The task
An exact reproduction of each record is required.

#### Record excerpts ####

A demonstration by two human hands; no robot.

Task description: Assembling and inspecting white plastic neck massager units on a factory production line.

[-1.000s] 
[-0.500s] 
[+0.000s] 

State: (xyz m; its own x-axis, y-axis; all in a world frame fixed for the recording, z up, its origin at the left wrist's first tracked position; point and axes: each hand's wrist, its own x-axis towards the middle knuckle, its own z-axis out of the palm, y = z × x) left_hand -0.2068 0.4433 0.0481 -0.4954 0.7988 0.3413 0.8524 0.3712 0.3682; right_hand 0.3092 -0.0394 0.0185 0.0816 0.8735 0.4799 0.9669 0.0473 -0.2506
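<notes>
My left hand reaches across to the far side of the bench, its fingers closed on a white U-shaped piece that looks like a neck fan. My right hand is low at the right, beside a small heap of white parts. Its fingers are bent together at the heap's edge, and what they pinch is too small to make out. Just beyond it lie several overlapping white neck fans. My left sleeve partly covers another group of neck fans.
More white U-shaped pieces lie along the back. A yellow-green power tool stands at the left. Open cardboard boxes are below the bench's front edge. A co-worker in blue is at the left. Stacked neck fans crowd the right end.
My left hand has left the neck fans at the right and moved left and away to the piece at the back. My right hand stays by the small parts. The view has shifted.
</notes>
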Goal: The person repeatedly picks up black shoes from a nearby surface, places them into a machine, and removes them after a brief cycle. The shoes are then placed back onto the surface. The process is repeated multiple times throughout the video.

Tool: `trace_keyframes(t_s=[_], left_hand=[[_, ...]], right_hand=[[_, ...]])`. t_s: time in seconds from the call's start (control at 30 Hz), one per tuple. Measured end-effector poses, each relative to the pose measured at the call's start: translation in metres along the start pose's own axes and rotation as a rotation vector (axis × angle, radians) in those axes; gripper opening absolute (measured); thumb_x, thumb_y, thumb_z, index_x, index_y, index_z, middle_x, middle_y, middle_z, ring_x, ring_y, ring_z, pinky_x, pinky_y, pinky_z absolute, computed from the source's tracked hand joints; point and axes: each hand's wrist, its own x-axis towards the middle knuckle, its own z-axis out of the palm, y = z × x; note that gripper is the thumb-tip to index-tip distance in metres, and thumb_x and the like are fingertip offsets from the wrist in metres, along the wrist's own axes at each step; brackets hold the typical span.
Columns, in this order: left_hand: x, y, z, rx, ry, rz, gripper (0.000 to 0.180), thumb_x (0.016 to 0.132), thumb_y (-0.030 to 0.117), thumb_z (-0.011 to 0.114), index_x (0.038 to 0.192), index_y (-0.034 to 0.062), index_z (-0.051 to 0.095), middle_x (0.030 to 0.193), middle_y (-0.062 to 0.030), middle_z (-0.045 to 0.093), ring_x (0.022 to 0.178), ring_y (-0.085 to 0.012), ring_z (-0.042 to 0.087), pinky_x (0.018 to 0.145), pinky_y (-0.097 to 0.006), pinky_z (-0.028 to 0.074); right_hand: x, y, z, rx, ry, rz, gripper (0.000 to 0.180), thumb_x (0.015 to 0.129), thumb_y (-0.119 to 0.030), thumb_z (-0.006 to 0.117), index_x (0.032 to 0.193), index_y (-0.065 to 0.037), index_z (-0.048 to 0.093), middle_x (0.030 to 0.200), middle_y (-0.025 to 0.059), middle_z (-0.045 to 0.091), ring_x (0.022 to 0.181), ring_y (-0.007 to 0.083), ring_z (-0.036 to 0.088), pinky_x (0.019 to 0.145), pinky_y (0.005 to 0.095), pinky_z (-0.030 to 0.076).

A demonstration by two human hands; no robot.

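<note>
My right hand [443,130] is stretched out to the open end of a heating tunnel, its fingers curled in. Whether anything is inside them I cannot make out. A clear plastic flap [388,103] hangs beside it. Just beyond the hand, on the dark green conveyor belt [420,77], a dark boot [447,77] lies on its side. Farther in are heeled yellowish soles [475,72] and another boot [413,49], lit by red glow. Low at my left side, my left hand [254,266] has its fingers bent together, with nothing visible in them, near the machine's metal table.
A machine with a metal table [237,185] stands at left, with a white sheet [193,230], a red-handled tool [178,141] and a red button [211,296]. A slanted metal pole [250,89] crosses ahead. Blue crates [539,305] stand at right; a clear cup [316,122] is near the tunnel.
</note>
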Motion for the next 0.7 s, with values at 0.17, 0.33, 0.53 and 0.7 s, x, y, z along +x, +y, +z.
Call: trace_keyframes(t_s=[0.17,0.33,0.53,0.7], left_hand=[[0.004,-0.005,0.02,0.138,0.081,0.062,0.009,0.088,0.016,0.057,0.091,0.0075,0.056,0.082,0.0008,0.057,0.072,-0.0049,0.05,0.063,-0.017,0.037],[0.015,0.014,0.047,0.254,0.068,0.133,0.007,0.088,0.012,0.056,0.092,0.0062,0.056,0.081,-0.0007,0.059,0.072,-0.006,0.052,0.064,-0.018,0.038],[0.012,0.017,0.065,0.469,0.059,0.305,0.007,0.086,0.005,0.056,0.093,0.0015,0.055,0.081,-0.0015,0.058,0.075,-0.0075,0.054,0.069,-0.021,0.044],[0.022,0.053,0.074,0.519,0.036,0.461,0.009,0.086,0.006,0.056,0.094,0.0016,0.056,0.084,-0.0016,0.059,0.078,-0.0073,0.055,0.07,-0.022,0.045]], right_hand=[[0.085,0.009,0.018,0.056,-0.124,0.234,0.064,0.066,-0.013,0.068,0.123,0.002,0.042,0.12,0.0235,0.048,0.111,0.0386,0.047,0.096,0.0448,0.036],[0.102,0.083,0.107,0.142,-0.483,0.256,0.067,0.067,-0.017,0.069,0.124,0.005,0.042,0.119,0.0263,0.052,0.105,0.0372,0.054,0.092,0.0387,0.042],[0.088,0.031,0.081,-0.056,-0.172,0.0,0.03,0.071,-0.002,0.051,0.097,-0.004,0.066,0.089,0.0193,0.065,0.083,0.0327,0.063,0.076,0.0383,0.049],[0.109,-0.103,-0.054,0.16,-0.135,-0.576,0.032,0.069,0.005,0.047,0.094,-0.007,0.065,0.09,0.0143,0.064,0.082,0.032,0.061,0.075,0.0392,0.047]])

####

The answer
A demonstration by two human hands; no robot.

Task description: Assembling and inspecting white plastic neck massager units on a factory production line.

[-1.000s] 
[-0.500s] 
[+0.000s] 

State: (xyz m; its own x-axis, y-axis; all in a world frame fixed for the recording, z up, its origin at the left wrist's first tracked position; point and axes: each hand's wrist, its own x-axis towards the middle knuckle, its own z-axis out of the palm, y = z × x) left_hand -0.2068 0.4433 0.0481 -0.4954 0.7988 0.3413 0.8524 0.3712 0.3682; right_hand 0.3092 -0.0394 0.0185 0.0816 0.8735 0.4799 0.9669 0.0473 -0.2506
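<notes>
My left hand reaches across to the far side of the bench, its fingers closed on a white U-shaped piece that looks like a neck fan. My right hand is low at the right, beside a small heap of white parts. Its fingers are bent together at the heap's edge, and what they pinch is too small to make out. Just beyond it lie several overlapping white neck fans. My left sleeve partly covers another group of neck fans.
More white U-shaped pieces lie along the back. A yellow-green power tool stands at the left. Open cardboard boxes are below the bench's front edge. A co-worker in blue is at the left. Stacked neck fans crowd the right end.
My left hand has left the neck fans at the right and moved left and away to the piece at the back. My right hand stays by the small parts. The view has shifted.
</notes>
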Goal: The person repeatedly picks up black shoes from a nearby surface, places them into a machine, and removes them after a brief cycle. The shoes are then placed back onto the surface. The process is repeated multiple times throughout the video.

Tool: `trace_keyframes(t_s=[_], left_hand=[[_, ...]], right_hand=[[_, ...]])`. t_s: time in seconds from the call's start (control at 30 Hz), one per tuple. Measured end-effector poses, each relative to the pose measured at the call's start: translation in metres along the start pose's own axes and rotation as a rotation vector (axis × angle, radians) in those axes; gripper opening absolute (measured); thumb_x, thumb_y, thumb_z, index_x, index_y, index_z, middle_x, middle_y, middle_z, ring_x, ring_y, ring_z, pinky_x, pinky_y, pinky_z absolute, computed from the source's tracked hand joints; point and axes: each hand's wrist, its own x-axis towards the middle knuckle, its own z-axis out of the palm, y = z × x; note that gripper is the thumb-tip to index-tip distance in metres, and thumb_x and the like are fingertip offsets from the wrist in metres, along the wrist's own axes at each step; brackets hold the typical span.
Columns, in this order: left_hand: x, y, z, rx, ry, rz, gripper (0.000 to 0.180), thumb_x (0.016 to 0.132), thumb_y (-0.030 to 0.117), thumb_z (-0.011 to 0.114), index_x (0.038 to 0.192), index_y (-0.034 to 0.062), index_z (-0.051 to 0.095), middle_x (0.030 to 0.193), middle_y (-0.062 to 0.030), middle_z (-0.045 to 0.093), ring_x (0.022 to 0.178), ring_y (-0.085 to 0.012), ring_z (-0.042 to 0.087), pinky_x (0.018 to 0.145), pinky_y (-0.097 to 0.006), pinky_z (-0.028 to 0.074); right_hand: x, y, z, rx, ry, rz, gripper (0.000 to 0.180), thumb_x (0.015 to 0.129), thumb_y (-0.119 to 0.030), thumb_z (-0.006 to 0.117), index_x (0.032 to 0.193), index_y (-0.065 to 0.037), index_z (-0.048 to 0.093), middle_x (0.030 to 0.200), middle_y (-0.025 to 0.059), middle_z (-0.045 to 0.091), ring_x (0.022 to 0.181), ring_y (-0.007 to 0.083), ring_z (-0.036 to 0.088), pinky_x (0.019 to 0.145), pinky_y (0.005 to 0.095), pinky_z (-0.030 to 0.076).

A demonstration by two human hands; no robot.

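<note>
My right hand [443,130] is stretched out to the open end of a heating tunnel, its fingers curled in. Whether anything is inside them I cannot make out. A clear plastic flap [388,103] hangs beside it. Just beyond the hand, on the dark green conveyor belt [420,77], a dark boot [447,77] lies on its side. Farther in are heeled yellowish soles [475,72] and another boot [413,49], lit by red glow. Low at my left side, my left hand [254,266] has its fingers bent together, with nothing visible in them, near the machine's metal table.
A machine with a metal table [237,185] stands at left, with a white sheet [193,230], a red-handled tool [178,141] and a red button [211,296]. A slanted metal pole [250,89] crosses ahead. Blue crates [539,305] stand at right; a clear cup [316,122] is near the tunnel.
</note>
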Motion for the next 0.7 s, with values at 0.17, 0.33, 0.53 and 0.7 s, x, y, z along +x, +y, +z.
Call: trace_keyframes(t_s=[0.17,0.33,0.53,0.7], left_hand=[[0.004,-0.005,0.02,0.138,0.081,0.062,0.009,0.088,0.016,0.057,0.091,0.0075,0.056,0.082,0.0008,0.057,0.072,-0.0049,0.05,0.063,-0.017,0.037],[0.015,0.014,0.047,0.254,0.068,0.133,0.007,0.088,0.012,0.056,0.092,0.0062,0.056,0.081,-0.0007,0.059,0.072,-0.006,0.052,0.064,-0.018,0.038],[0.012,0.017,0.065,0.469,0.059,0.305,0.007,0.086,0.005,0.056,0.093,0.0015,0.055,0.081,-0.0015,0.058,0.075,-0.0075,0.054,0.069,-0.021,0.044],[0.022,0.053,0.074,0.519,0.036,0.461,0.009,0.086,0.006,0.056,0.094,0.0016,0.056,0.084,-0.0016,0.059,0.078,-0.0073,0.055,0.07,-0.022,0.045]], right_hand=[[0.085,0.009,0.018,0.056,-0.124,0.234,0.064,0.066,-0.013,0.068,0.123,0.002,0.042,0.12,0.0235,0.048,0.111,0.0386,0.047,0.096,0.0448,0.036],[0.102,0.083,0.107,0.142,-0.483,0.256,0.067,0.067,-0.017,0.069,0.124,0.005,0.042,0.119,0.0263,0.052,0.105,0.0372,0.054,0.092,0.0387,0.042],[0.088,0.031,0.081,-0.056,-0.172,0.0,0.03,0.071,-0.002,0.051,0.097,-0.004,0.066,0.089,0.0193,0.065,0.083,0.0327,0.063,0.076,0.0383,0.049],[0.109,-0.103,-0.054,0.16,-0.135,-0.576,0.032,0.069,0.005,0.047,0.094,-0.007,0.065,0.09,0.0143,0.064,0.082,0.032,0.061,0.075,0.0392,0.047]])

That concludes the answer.